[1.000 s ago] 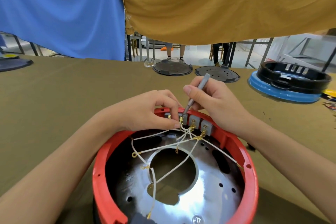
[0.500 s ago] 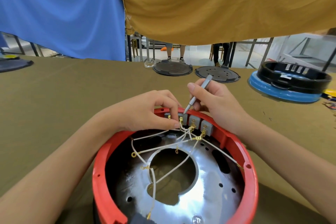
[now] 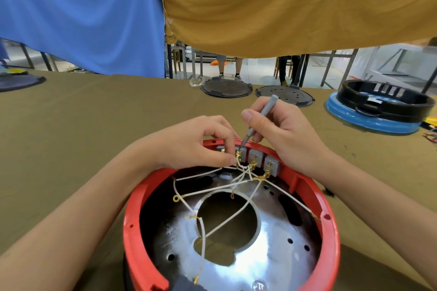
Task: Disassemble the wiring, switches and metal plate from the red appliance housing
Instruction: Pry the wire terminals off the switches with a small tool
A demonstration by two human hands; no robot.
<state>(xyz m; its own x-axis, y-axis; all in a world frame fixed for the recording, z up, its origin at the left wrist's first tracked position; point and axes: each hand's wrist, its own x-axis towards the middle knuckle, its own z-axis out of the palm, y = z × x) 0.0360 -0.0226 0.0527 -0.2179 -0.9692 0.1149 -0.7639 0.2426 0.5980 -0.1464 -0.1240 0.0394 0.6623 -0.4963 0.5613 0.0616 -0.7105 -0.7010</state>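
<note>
The round red housing (image 3: pixel 132 215) lies open side up on the table in front of me. Inside it sits a shiny metal plate (image 3: pixel 267 255) with a large centre hole. White wires (image 3: pixel 227 222) with brass terminals cross the plate and run to grey switches (image 3: pixel 254 157) on the far rim. My left hand (image 3: pixel 189 144) pinches a brass terminal at the second switch. My right hand (image 3: pixel 281 132) grips a slim grey screwdriver (image 3: pixel 262 117), its tip set on that same switch.
An olive cloth covers the table (image 3: pixel 82 130). Two dark round lids (image 3: pixel 225 88) (image 3: pixel 285 95) lie at the far edge. A black housing on a blue base (image 3: pixel 378 111) stands at the right. Blue and mustard curtains hang behind, with people's legs visible beneath.
My right hand has shifted slightly, tilting the screwdriver while its tip stays at the switch. My left hand keeps pinching the terminal.
</note>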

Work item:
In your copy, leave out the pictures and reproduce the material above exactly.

Result for this exercise:
[1.000 s ago] 
[0.500 s ago] 
[now] 
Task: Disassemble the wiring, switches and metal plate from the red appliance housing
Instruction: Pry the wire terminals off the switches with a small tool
A demonstration by two human hands; no robot.
<state>(xyz m; its own x-axis, y-axis; all in a world frame fixed for the recording, z up, its origin at the left wrist's first tracked position; point and axes: each hand's wrist, its own x-axis towards the middle knuckle, its own z-axis out of the palm, y = z × x) 0.0360 -0.0226 0.0527 -0.2179 -0.9692 0.1149 -0.7639 0.2426 0.5980 -0.1464 -0.1240 0.0394 0.6623 -0.4963 0.5613 0.0616 -0.7105 -0.7010</state>
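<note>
The round red housing (image 3: pixel 132 215) lies open side up on the table in front of me. Inside it sits a shiny metal plate (image 3: pixel 267 255) with a large centre hole. White wires (image 3: pixel 227 222) with brass terminals cross the plate and run to grey switches (image 3: pixel 254 157) on the far rim. My left hand (image 3: pixel 189 144) pinches a brass terminal at the second switch. My right hand (image 3: pixel 281 132) grips a slim grey screwdriver (image 3: pixel 262 117), its tip set on that same switch.
An olive cloth covers the table (image 3: pixel 82 130). Two dark round lids (image 3: pixel 225 88) (image 3: pixel 285 95) lie at the far edge. A black housing on a blue base (image 3: pixel 378 111) stands at the right. Blue and mustard curtains hang behind, with people's legs visible beneath.
My right hand has shifted slightly, tilting the screwdriver while its tip stays at the switch. My left hand keeps pinching the terminal.
</note>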

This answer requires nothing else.